There are several advantages in having the government as the local franchisee. First, the franchisor need not worry about compliance or non-compliance with the law. Second, financially the government is in a stronger position than a business or an individual and would have little difficulty providing the necessary capital to run the franchise. Third, general adherence to quality standards is more likely. Finally, payment of royalty fees is guaranteed unless otherwise stated in the franchise agreement. A disadvantage of this mode of franchising is that the government is generally less able to attract qualified managers and staff than a private business. Furthermore, as in the case of most bureaucracies, government workers suffer from a lack of motivation due to weak incentives.
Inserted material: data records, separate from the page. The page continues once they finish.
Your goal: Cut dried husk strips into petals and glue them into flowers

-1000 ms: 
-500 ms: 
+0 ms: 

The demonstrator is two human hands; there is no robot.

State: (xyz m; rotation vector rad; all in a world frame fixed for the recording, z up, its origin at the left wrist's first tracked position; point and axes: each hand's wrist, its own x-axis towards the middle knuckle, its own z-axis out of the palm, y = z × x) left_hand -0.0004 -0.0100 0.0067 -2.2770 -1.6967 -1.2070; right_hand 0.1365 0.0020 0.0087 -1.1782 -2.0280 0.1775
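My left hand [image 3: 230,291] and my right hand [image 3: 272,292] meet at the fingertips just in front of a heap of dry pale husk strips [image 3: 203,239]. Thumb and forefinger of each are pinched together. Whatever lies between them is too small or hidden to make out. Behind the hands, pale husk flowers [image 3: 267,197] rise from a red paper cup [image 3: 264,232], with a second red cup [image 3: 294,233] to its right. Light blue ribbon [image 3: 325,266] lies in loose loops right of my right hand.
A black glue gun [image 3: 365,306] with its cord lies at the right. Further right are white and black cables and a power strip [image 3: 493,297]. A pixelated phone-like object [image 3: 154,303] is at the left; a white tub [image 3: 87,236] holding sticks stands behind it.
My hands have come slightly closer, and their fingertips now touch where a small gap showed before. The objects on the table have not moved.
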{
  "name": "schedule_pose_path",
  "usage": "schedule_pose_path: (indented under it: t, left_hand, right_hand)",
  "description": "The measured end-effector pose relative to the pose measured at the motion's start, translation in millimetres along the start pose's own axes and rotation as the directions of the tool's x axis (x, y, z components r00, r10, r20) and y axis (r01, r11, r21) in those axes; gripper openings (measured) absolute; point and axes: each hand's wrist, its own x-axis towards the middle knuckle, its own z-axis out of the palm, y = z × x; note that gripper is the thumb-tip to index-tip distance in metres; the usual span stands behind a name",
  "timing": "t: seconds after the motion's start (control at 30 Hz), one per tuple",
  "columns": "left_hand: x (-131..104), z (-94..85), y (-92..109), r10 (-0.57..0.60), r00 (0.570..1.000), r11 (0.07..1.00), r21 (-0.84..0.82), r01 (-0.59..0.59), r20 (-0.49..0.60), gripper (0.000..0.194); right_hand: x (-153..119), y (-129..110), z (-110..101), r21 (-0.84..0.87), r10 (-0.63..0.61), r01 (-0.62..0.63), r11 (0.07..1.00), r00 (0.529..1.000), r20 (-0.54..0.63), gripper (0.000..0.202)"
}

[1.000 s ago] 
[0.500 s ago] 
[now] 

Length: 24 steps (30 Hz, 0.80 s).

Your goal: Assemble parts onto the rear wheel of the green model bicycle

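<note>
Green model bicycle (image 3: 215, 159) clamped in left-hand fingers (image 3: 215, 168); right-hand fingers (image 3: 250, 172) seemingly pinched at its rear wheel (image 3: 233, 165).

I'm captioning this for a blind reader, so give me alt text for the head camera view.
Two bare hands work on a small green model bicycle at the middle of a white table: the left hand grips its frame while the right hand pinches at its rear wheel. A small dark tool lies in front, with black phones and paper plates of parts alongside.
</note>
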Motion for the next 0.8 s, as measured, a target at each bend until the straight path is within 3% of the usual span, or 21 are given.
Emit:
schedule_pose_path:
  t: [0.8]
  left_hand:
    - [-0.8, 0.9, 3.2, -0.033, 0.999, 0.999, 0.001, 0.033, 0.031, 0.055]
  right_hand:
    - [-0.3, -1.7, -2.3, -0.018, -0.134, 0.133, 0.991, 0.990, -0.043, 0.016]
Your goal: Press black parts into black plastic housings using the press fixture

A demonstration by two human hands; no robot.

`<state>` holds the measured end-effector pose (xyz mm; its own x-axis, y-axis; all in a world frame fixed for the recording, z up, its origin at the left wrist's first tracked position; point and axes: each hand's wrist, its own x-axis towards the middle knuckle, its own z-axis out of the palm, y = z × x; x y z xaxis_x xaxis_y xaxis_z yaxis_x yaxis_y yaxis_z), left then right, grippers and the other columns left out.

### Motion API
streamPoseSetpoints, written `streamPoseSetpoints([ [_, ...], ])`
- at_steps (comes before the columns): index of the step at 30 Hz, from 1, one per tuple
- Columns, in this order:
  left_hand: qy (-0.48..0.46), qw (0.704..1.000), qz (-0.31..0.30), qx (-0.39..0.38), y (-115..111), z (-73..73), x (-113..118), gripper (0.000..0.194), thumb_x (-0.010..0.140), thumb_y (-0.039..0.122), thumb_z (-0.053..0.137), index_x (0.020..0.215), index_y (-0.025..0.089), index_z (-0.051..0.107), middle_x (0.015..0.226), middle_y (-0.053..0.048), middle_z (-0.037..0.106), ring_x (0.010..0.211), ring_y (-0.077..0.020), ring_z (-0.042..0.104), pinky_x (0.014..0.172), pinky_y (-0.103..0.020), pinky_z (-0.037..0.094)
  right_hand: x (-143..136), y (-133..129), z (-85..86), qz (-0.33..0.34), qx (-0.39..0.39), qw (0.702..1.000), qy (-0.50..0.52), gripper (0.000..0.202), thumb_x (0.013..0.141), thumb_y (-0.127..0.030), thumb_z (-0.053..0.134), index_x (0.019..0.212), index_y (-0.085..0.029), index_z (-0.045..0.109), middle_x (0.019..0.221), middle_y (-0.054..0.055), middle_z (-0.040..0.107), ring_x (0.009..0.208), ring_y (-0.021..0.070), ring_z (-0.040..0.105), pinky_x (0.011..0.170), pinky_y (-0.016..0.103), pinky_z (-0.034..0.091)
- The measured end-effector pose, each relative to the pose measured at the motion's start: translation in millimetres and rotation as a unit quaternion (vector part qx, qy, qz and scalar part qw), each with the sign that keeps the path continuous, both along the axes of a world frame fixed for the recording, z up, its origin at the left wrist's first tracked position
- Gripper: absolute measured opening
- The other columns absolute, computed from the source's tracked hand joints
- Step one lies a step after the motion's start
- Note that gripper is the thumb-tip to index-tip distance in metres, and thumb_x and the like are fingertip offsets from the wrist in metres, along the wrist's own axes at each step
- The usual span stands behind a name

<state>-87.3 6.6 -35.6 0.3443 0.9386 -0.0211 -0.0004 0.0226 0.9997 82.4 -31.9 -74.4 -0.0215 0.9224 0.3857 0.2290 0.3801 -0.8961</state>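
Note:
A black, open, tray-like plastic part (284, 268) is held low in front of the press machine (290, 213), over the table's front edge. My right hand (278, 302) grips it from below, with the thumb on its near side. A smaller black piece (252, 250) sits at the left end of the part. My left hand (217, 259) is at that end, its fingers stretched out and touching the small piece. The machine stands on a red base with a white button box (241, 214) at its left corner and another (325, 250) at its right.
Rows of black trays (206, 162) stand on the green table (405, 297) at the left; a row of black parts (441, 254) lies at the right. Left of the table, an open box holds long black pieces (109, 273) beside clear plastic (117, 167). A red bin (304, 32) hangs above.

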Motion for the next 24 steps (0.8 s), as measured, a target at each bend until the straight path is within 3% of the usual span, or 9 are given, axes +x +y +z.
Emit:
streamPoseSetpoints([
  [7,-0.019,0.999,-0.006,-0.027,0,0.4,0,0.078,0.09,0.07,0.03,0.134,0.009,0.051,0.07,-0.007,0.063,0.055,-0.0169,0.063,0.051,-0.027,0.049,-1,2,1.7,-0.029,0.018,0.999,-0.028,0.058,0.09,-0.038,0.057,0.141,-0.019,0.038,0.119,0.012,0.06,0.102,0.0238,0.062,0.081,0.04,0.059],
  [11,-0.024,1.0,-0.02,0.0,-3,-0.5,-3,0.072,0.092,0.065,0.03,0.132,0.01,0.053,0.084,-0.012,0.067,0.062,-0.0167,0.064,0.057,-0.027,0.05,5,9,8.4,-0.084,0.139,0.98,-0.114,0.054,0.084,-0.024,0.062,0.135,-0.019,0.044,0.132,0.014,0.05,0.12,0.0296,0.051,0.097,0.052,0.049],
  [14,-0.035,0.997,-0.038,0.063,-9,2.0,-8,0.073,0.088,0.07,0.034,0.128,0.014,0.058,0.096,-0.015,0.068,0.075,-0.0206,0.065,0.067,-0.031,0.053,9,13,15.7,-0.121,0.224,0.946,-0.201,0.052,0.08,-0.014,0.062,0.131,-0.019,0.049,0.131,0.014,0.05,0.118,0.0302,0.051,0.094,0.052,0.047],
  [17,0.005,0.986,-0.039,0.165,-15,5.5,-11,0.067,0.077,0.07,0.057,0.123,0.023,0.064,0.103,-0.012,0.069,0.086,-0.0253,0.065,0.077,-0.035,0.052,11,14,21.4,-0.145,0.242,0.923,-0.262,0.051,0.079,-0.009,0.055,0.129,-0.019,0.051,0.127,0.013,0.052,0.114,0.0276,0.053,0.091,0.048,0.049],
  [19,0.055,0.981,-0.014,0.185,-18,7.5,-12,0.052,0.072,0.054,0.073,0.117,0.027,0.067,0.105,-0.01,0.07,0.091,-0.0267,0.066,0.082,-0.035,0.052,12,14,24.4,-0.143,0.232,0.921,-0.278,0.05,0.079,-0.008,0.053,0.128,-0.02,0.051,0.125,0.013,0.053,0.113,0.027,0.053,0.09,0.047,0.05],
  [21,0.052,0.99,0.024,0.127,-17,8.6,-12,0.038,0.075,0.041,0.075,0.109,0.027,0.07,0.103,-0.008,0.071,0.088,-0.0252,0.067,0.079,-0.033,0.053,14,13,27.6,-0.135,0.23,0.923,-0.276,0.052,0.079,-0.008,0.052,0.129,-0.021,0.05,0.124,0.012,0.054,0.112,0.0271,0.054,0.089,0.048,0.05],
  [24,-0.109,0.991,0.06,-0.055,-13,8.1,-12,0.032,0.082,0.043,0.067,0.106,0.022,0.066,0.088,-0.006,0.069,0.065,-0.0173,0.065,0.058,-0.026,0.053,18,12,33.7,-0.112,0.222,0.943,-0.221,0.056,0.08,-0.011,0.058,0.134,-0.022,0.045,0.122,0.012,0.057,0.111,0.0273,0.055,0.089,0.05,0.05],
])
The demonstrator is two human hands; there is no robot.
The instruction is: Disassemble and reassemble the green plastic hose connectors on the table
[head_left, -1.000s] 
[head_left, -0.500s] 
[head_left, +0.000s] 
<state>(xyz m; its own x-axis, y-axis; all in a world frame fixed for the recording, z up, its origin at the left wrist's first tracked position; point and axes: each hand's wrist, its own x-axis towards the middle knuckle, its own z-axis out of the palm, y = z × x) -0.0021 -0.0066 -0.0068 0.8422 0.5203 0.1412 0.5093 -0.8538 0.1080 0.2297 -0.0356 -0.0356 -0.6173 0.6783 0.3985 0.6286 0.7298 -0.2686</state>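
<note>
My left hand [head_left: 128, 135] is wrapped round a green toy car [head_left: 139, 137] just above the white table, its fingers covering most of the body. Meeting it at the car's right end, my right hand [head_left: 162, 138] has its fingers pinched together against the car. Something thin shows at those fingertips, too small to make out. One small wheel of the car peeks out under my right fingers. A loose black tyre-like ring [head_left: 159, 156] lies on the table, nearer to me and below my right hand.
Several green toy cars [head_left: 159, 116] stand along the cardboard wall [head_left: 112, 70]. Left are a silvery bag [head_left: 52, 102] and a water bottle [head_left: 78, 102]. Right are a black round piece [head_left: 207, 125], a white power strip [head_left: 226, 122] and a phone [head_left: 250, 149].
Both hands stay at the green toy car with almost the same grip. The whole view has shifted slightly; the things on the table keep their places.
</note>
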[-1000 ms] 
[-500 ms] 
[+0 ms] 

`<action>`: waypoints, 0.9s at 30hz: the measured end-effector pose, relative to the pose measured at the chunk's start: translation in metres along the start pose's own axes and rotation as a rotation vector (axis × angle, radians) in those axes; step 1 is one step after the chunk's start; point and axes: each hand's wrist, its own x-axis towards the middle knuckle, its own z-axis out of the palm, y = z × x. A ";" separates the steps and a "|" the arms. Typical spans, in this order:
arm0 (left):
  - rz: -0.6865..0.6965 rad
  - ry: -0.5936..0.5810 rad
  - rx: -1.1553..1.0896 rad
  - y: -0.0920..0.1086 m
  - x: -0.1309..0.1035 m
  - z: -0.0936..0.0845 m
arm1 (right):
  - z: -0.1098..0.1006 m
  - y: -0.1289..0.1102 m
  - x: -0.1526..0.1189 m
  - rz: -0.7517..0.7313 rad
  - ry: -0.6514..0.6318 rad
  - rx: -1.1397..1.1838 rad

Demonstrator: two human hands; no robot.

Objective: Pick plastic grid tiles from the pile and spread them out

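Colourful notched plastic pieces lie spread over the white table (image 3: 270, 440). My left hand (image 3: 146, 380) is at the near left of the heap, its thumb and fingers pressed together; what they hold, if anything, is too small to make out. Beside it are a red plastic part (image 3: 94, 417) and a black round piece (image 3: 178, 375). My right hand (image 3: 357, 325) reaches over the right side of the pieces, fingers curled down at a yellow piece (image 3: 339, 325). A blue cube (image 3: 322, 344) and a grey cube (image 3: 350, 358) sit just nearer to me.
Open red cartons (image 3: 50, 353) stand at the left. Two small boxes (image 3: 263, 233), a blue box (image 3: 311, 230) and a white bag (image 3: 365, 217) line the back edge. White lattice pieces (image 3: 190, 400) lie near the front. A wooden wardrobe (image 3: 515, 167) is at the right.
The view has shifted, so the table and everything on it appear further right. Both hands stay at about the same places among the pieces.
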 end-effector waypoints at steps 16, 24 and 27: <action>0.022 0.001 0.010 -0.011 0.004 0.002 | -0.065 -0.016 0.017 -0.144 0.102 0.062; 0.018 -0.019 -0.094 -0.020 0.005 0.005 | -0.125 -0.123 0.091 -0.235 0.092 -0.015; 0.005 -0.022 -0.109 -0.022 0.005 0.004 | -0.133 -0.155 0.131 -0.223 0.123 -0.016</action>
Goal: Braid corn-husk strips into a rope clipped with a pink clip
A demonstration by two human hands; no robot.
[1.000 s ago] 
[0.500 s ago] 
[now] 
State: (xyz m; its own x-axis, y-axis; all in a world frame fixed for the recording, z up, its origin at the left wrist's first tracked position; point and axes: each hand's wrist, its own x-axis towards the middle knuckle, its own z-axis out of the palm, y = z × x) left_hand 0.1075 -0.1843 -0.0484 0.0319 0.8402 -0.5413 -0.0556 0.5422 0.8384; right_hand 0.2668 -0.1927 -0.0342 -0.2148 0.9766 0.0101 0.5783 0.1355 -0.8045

Loss of control is somewhat inevitable because governmental operations are so large. In addition, the restrictions imposed by the government on the franchisor may limit options and activities. For example, the government may require that the local unit be restricted to a certain area which may turn out to be a poor location.

Cultural Considerations
Managing franchising organizations in the international arena is similar to managing any other form of business in a foreign country: success depends in large part upon how well the franchisor understands the foreign market. And this requires, among other things, a good understanding of the society and culture. Den Fujita, the president of McDonald's Company in Japan notes, "American exporters should study the cultural aspects of Japan more carefully. You must send first-class Americans, experts, to Japan. Before you start production, you must learn Japanese culture and what Japanese are like. Then you can export in huge quantities."4 Indeed, McDonald's success abroad is due to its ability to introduce major cultural change. In Japan and other East Asian countries, McDonald's not only had to introduce the hamburger but also influence the local management culture. The company established a Hamburger University in Japan to train store managers how to run an American business Japanese-style. In a major departure from typical U.S. practice, the company in Japan avoided the suburban sites and instead focused on urban shopping centers where the customers tend to be. The company also made modifications, such as targeting all advertising to younger people, because the eating habits of older Japanese are very difficult to change. The company even went to the extent of changing the pronunciation of their name to "Makudonaldo" because the Japanese found it difficult to pronounce McDonald's. For the same reason, Donald McDonald replaced Ronald McDonald in Japan.5

Indeed, McDonald's success abroad is due to its ability to introduce major cultural change.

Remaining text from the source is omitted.